(Information given)

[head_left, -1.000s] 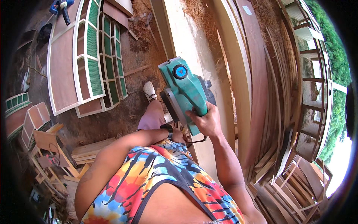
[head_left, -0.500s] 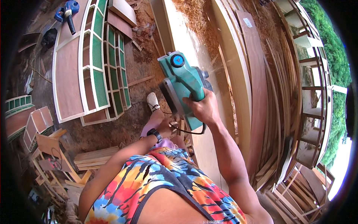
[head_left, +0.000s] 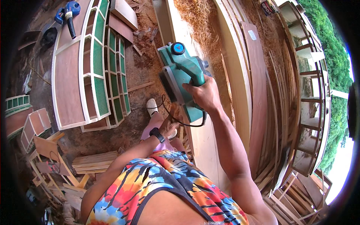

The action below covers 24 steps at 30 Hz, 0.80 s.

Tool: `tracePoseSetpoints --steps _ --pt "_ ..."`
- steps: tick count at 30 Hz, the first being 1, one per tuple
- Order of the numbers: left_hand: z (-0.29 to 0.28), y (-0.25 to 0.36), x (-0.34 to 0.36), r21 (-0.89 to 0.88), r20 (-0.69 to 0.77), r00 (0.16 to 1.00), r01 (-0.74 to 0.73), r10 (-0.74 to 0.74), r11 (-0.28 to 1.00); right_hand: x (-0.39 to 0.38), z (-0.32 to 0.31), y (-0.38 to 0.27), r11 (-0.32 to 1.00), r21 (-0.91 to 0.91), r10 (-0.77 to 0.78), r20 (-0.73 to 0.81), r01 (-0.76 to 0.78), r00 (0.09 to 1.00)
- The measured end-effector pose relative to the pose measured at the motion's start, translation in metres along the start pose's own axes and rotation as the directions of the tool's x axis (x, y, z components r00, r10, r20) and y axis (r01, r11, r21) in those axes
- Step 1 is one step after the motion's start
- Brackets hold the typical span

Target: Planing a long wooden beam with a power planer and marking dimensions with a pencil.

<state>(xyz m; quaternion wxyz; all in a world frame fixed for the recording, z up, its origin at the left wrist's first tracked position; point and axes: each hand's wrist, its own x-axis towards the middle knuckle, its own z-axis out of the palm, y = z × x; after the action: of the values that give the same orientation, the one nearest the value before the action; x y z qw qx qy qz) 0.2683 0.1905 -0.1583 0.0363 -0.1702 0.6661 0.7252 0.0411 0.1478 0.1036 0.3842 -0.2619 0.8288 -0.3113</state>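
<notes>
A green electric planer point(head_left: 183, 75) rests on a long pale wooden board point(head_left: 204, 150). My right hand point(head_left: 204, 93) is wrapped round its rear handle. From the planer's back end a black power cord point(head_left: 187, 125) curves over to my left hand point(head_left: 170, 125), which is low beside the board's left edge. The cord runs through the fingers of that hand, which look closed on it, though they are partly hidden in shadow. A black watch sits on my left wrist.
Framed panels with green mesh point(head_left: 98, 60) stand on the left, with a blue blower point(head_left: 69, 17) on top. Wood shavings point(head_left: 198, 18) lie beyond the planer. More boards point(head_left: 258, 93) lie along the right. Stacked lumber point(head_left: 93, 161) sits at lower left.
The planer and my right hand have shifted slightly away from me along the board. My left hand has risen a little, and the cord's loop now stands higher beside it.
</notes>
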Motion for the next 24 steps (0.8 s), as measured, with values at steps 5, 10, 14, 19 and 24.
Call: tracePoseSetpoints --steps 5,10,14,19,24 --pt "-0.005 0.066 0.014 -0.591 0.016 1.0 0.001 0.011 0.807 0.027 0.001 -0.011 0.994 0.032 -0.1 -0.061 0.102 0.993" --pt "-0.005 0.1 0.032 -0.284 -0.176 0.983 -0.005 -0.047 0.959 0.054 -0.002 -0.024 1.0 -0.007 -0.028 -0.024 0.028 0.999" --pt "-0.006 0.103 0.048 -0.331 -0.221 0.974 -0.13 0.057 0.934 0.082 -0.009 -0.039 0.998 0.049 -0.035 -0.003 0.035 0.999" --pt "-0.009 0.1 0.046 -0.277 -0.159 0.986 0.009 -0.055 0.961 0.118 -0.008 -0.055 0.99 0.095 -0.106 -0.033 0.109 0.994" --pt "-0.01 0.093 0.044 -0.168 -0.095 0.968 0.214 -0.232 0.962 0.153 -0.01 -0.073 0.982 0.152 -0.106 -0.06 0.114 0.993"
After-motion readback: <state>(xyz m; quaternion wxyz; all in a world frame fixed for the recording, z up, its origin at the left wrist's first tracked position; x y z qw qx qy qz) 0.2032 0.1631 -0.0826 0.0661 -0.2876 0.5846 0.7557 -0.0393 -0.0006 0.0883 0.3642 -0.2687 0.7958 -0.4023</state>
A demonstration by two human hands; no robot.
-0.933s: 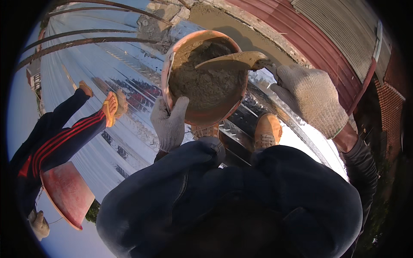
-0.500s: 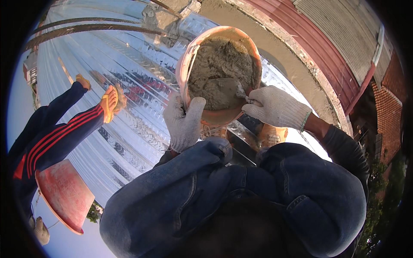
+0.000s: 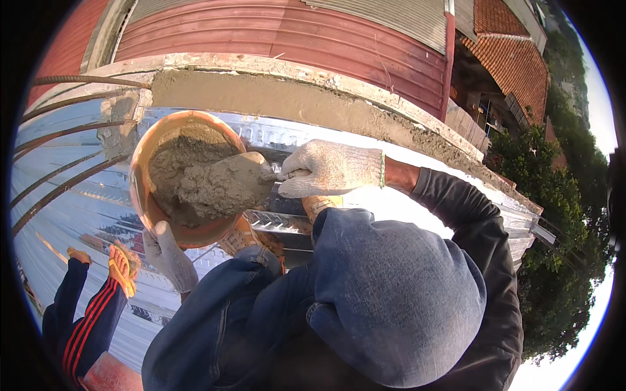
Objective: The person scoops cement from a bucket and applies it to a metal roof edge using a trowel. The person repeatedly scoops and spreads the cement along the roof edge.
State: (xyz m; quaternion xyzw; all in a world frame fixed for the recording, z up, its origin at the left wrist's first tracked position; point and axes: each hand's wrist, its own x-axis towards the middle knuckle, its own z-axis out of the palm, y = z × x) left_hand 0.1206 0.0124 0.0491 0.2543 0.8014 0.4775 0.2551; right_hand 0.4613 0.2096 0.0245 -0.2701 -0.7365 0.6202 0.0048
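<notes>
There are two buckets in view, and one small trowel. The big orange bucket sits toward 9 o'clock, and it holds lots of wet gray cement, lumpy and soft. The trowel is at the bucket's 3 o'clock side, with a fat heap of cement on it. Two hands in white gloves are at work. The right hand pinches the trowel's handle, thumb and fingers closed around it. The left hand pinches the bucket's rim at its 7 o'clock, thumb over the edge; its other fingers are mostly hidden. Two tan shoes are near the bucket's 4 o'clock. Out at 8 o'clock are another person's two feet in yellow sandals. Below them, between 7 and 8 o'clock, a bit of the red bucket shows; I can't tell what is in it. At least four rusty rods stick out between 9 and 10 o'clock.
</notes>
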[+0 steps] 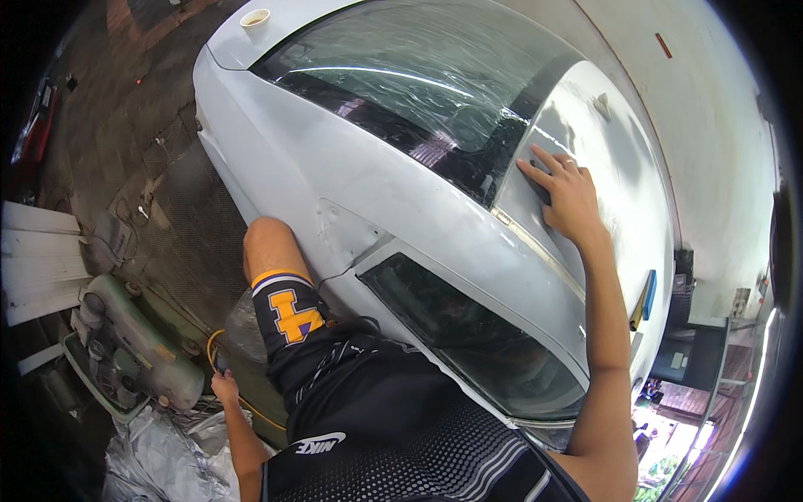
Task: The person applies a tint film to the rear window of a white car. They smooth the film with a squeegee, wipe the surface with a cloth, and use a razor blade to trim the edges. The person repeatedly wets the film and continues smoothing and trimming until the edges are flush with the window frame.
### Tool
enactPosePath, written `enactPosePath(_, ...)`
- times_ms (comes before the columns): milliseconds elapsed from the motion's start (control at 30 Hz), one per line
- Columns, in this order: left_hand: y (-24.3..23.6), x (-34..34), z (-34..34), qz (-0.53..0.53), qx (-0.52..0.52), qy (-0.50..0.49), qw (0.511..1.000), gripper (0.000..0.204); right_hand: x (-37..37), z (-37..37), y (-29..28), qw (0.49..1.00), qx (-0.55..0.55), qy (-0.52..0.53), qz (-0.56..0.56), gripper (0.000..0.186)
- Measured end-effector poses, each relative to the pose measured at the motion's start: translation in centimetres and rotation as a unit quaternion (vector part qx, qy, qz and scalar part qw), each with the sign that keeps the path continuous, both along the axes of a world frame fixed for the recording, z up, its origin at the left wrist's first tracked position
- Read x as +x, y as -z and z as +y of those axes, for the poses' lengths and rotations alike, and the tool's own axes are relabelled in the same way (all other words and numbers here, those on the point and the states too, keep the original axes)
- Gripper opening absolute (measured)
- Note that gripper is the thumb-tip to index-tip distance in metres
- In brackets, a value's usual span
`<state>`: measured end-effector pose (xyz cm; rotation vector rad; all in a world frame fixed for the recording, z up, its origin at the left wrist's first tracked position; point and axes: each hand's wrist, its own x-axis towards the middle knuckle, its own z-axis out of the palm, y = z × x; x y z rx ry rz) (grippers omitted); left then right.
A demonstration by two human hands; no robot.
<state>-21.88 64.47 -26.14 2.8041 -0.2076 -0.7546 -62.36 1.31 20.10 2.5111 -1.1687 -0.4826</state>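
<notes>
A car with a dull white-grey body (276, 125) stands in front of me. My right hand (571, 197) rests on its roof (619, 159), beside the upper corner of the windshield (418, 75). Its fingers are spread over the surface; a dark patch under them may be shadow or a thin pad. Low at my left side, my left hand (224, 386) is closed around the dark end piece of a yellow hose (268, 420). A side window (477, 335) lies below my right arm.
A paper cup (255, 21) sits on the car's far left end. Blue and yellowish tools (649, 294) lie on the roof's right side. A dusty green air compressor (142, 343) stands at left, above crumpled silver sheeting (159, 456). A pale wall (711, 109) rises beyond the roof.
</notes>
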Motion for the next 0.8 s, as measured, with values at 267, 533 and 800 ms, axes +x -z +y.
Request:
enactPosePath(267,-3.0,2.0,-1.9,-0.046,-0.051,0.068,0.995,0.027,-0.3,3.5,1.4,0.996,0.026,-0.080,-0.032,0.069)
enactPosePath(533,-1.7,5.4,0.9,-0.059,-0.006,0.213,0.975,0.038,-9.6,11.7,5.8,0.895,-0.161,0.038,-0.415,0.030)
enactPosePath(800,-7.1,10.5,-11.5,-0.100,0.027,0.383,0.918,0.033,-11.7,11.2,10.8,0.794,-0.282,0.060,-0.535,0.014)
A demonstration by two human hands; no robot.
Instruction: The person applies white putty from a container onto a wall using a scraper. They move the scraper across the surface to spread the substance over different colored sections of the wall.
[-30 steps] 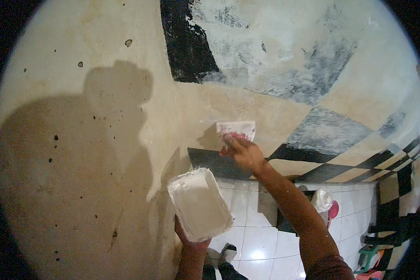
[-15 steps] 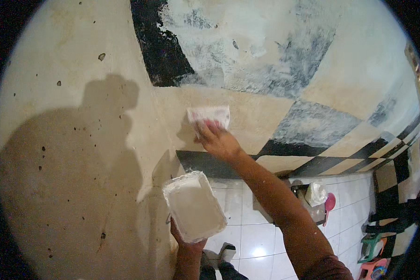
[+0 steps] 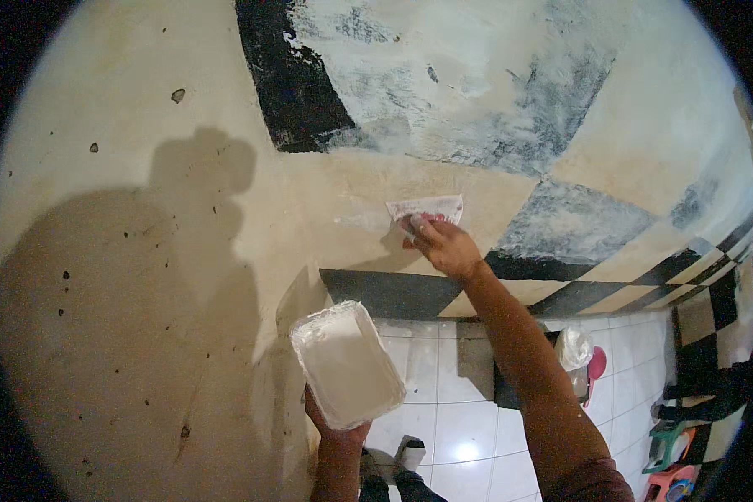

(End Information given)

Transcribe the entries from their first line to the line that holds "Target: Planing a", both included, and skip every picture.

Result of the exercise.
[head_left, -1.000s] 
[head_left, -0.500s] 
[head_left, +0.000s] 

The action below covers 24 steps at 30 Hz, 0.80 s.

Tool: `tracePoseSetpoints --steps _ --pt "_ ..."`
- steps: tick count at 30 Hz, the first being 1, one per tuple
- Order of the numbers: left_hand: z (-0.29 to 0.28), y (-0.25 to 0.36), x (-0.34 to 0.36), r21 (-0.89 to 0.88), r20 (-0.69 to 0.77), r00 (0.16 to 1.00), r01 (-0.74 to 0.73), r10 (-0.74 to 0.74), r11 (-0.28 to 1.00); right_hand: x (-0.39 to 0.38), z (-0.32 to 0.31), y (-0.38 to 0.27), r11 (-0.32 to 1.00), r21 (-0.91 to 0.91), r10 (-0.77 to 0.78), r20 (-0.73 to 0.81), r01 (-0.76 to 0.78), r00 (0.09 to 1.00)
- The measured end-effector pose relative to the pose measured at the motion's start, translation in metres along the start pose's own axes and rotation as the directions of the tool's x axis (x, y, z components r00, r10, r20) and y axis (r01, r11, r21) in those axes
- Step 1 is one step after the motion's start
- Brackets hold the typical span

Target: Planing a long wooden beam with a power planer and marking dimensions with a pencil.

The exercise has been answered, and the work is done.